▸ **How to complete this task**
The answer should consist of each line below that contains the word "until".

▸ **Extracted data**

▼▼▼

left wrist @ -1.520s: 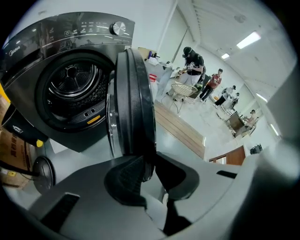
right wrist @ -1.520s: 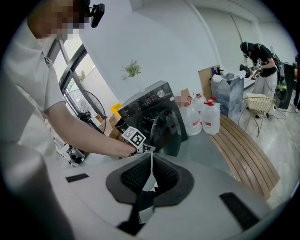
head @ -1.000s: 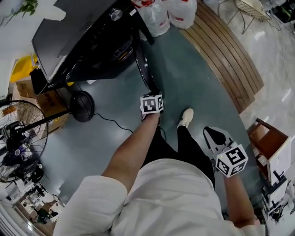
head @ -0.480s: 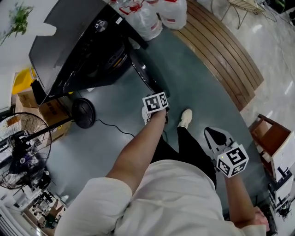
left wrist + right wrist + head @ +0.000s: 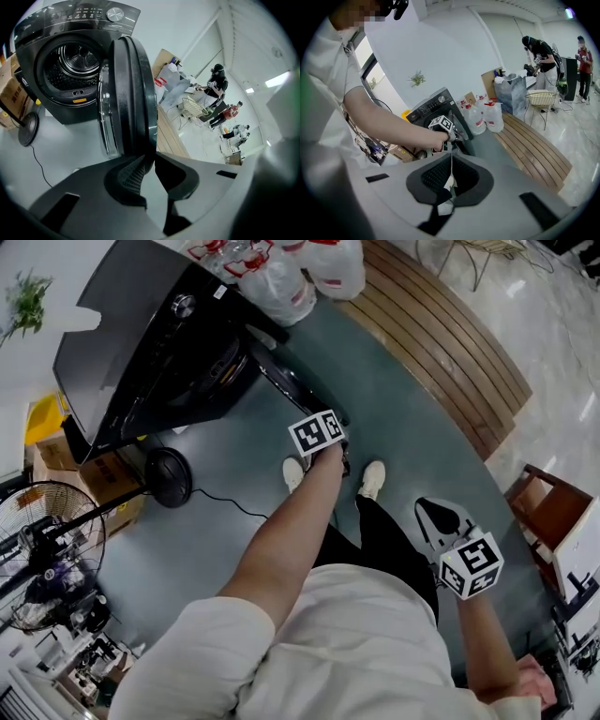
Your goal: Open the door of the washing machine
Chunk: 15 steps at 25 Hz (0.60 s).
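Between the jaws of left gripper (image 5: pixel 149 158): rim of door (image 5: pixel 129 93), pinched, swung wide open. Beyond, left of that gripper: washing machine (image 5: pixel 56 28), drum (image 5: pixel 75 65) showing bare steel. Right gripper (image 5: pixel 451 159): pressed together, empty, well apart from door.

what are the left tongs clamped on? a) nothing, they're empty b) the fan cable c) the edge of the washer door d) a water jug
c: in the left gripper view the left tongs close on the rim of the washing machine door, which stands swung open with the drum exposed behind it.
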### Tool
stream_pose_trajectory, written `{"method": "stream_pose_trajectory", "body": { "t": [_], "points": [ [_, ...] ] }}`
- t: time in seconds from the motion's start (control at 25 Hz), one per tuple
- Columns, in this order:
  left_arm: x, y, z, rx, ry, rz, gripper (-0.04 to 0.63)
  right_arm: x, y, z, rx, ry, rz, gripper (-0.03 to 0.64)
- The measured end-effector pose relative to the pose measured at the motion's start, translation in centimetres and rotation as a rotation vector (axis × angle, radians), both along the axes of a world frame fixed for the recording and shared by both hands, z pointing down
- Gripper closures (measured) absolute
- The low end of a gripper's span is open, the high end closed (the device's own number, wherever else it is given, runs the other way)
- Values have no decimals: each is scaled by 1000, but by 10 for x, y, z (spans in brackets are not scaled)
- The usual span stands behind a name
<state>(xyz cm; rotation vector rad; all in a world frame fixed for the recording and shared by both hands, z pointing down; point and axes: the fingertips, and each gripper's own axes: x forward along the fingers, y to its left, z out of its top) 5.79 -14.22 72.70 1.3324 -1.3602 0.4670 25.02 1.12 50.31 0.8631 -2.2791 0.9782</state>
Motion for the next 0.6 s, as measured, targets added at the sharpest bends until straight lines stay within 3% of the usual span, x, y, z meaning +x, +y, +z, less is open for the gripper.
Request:
{"method": "stream_pose_trajectory", "body": {
  "t": [0.6],
  "points": [
    [44, -50, -2, 1, 73, -122, 520, 33, 4, 15, -62, 27, 7, 598]
  ]
}}
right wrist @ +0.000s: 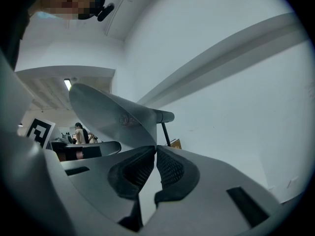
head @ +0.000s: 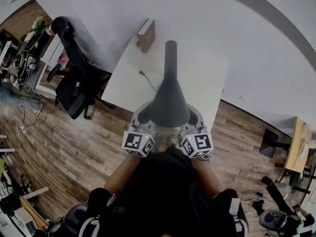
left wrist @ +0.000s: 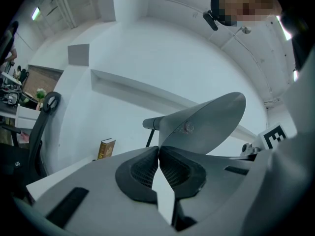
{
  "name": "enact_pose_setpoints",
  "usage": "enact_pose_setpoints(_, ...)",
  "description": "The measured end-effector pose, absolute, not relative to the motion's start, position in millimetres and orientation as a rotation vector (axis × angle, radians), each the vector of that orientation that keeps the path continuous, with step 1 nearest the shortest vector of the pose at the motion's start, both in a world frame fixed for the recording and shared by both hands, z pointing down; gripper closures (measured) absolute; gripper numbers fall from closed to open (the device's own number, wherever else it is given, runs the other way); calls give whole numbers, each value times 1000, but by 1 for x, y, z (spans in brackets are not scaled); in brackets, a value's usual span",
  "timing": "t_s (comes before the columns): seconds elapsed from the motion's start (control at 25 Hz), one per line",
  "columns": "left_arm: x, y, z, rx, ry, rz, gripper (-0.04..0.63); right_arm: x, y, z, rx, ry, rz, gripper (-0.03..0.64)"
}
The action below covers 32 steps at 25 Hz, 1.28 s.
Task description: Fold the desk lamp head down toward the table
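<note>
The grey desk lamp's cone-shaped head (head: 168,105) hangs over the white table's (head: 207,78) near edge, and its neck (head: 170,53) runs away from me. My left gripper (head: 143,116) is at the left side of the shade's wide end and my right gripper (head: 193,116) at the right side, both partly hidden under it. In the left gripper view the jaws (left wrist: 158,150) are shut where the shade's rim (left wrist: 206,122) comes down between the pads. The right gripper view shows the same: jaws (right wrist: 156,147) pinched together on the rim of the shade (right wrist: 113,117).
A brown book (head: 146,35) stands at the table's far left corner, with a dark cable (head: 148,80) lying near the lamp. A black office chair (head: 74,78) stands on the wooden floor to the left. White wall lies behind the table.
</note>
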<state>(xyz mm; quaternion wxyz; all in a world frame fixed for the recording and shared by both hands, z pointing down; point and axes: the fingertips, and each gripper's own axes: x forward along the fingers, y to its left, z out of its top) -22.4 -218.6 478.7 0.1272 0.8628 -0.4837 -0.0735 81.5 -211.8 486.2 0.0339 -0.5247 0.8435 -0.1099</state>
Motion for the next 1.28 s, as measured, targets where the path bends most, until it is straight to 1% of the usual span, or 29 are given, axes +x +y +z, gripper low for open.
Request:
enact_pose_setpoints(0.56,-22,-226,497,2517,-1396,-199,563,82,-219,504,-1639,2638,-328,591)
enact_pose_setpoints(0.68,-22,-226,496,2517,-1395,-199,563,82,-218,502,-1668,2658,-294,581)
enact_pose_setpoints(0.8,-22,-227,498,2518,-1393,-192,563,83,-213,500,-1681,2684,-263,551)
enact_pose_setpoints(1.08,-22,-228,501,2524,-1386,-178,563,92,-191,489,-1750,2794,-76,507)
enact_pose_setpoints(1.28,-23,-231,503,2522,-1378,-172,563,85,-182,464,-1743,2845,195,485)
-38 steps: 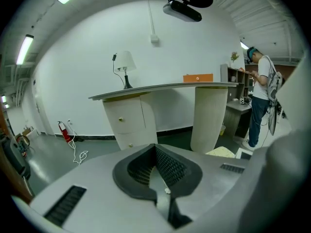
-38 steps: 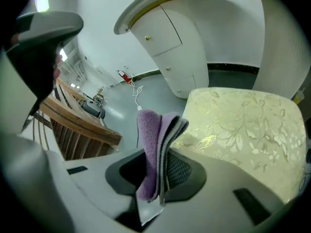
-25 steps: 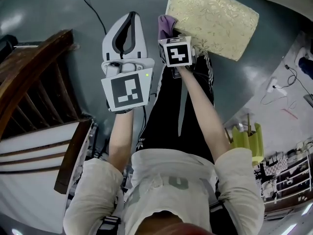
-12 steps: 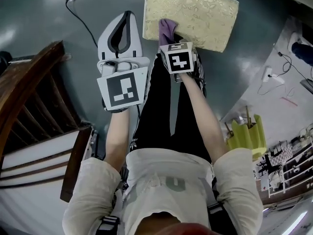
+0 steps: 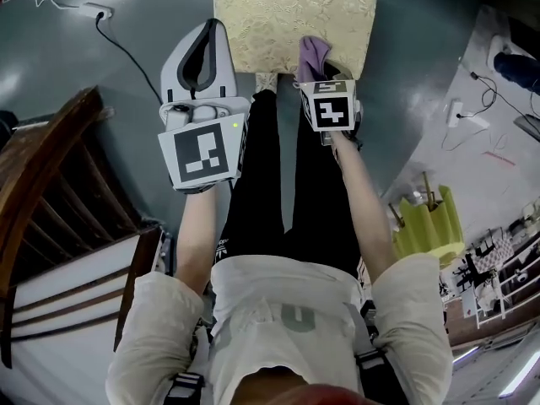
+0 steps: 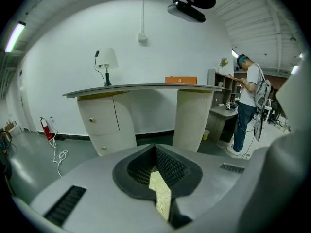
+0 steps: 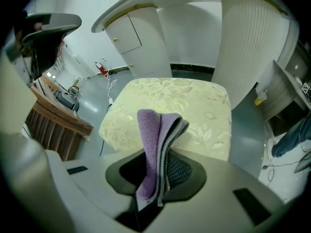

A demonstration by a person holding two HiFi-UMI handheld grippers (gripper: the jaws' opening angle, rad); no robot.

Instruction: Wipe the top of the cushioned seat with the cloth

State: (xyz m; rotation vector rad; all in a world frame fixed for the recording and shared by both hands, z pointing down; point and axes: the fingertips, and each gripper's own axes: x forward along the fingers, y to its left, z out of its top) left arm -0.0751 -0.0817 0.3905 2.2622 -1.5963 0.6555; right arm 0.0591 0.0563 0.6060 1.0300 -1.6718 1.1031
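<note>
Grey glossy floor (image 5: 422, 66) lies all round the seat (image 5: 278, 15), a pale gold cushion with a leaf pattern that sits at the top of the head view, just past the person's feet. Behind it, in the gripper views, stands a white counter (image 6: 141, 87) with a lamp (image 6: 107, 59) on it, and a second person (image 6: 250, 106) stands off at a desk. A dark wooden frame (image 5: 51, 192) is to the person's left. The right gripper (image 7: 155, 178) is closed on the cloth (image 7: 153, 130), a folded purple one with a grey edge, pinched between the dark pads so that its free end stands up past the jaw tips. Seen from the head, the cloth is over the near edge of the seat, toward its right side; whether it touches the fabric I cannot tell. The left gripper (image 6: 158, 178) has its jaws drawn together with nothing in them. Only a thin slit shows between the pads, with the seat's gold fabric visible through it. It hangs beside the seat's near left corner.
</note>
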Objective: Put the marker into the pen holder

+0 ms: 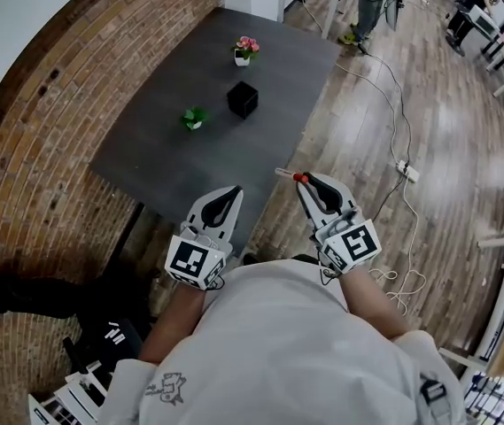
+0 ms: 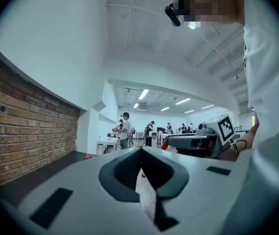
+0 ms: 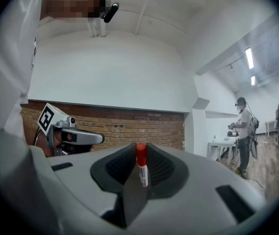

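Currently the right tongs (image 1: 309,182) are clamped on the marker (image 1: 291,175). In the right gripper view the marker (image 3: 141,168) stands upright between the jaws with its red cap uppermost. Its lower barrel is hidden in the jaw gap, and the print on its white label is too small to read. In the head view only the red cap and a short pale stub show, projecting sideways from the jaw tips.

The left tongs (image 1: 228,190) are closed, jaw tips together, with nothing between them, as the left gripper view shows at the tips (image 2: 140,153).

The pen holder (image 1: 243,99), a black cube, stands on the dark tabletop (image 1: 163,158). Its interior cannot be made out. Both tongs and the marker are well apart from the pen holder, on its near side, at the near edge of the tabletop. A green plant (image 1: 193,119) sits near the pen holder on its left. A pink flower pot (image 1: 246,50) stands beyond it.

The marker cubes hide both of the person's hands.
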The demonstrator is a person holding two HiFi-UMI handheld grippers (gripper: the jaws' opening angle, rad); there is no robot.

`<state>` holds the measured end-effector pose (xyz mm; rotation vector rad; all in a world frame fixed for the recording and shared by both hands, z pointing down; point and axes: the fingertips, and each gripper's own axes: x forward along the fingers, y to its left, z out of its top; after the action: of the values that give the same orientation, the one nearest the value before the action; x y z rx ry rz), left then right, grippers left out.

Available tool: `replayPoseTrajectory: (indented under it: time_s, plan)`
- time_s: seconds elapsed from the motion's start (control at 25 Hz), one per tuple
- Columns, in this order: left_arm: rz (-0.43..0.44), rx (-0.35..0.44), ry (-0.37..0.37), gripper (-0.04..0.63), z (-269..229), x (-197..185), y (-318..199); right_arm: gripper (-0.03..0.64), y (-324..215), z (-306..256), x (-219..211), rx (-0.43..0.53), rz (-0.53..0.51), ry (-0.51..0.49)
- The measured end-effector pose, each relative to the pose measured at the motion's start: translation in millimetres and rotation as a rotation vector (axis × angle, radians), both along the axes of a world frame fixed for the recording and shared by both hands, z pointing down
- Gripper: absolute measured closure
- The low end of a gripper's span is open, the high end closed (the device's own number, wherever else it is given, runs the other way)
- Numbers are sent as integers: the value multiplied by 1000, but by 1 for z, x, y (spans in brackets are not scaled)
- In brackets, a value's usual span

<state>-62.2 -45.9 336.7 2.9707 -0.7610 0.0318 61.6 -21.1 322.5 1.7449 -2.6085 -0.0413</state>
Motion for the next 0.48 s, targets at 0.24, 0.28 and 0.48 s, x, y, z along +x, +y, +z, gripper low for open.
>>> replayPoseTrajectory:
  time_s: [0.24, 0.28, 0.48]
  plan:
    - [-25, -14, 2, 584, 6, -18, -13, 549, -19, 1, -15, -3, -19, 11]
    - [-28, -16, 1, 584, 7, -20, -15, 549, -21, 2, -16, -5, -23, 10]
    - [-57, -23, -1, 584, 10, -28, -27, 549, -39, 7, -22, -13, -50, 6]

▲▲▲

▸ **Response to the task**
Motion for the next 0.6 s, as measured, targets added at the sharpest bends until straight lines stay within 3% of the usual span, x, y, z meaning +x, +y, +z, less is open for the gripper.
Motion for the next 1.28 s, as measured, targets where the path bends most, until it is straight to 1% of the usual span, or 29 are given, axes +x +y +z, gripper low for open.

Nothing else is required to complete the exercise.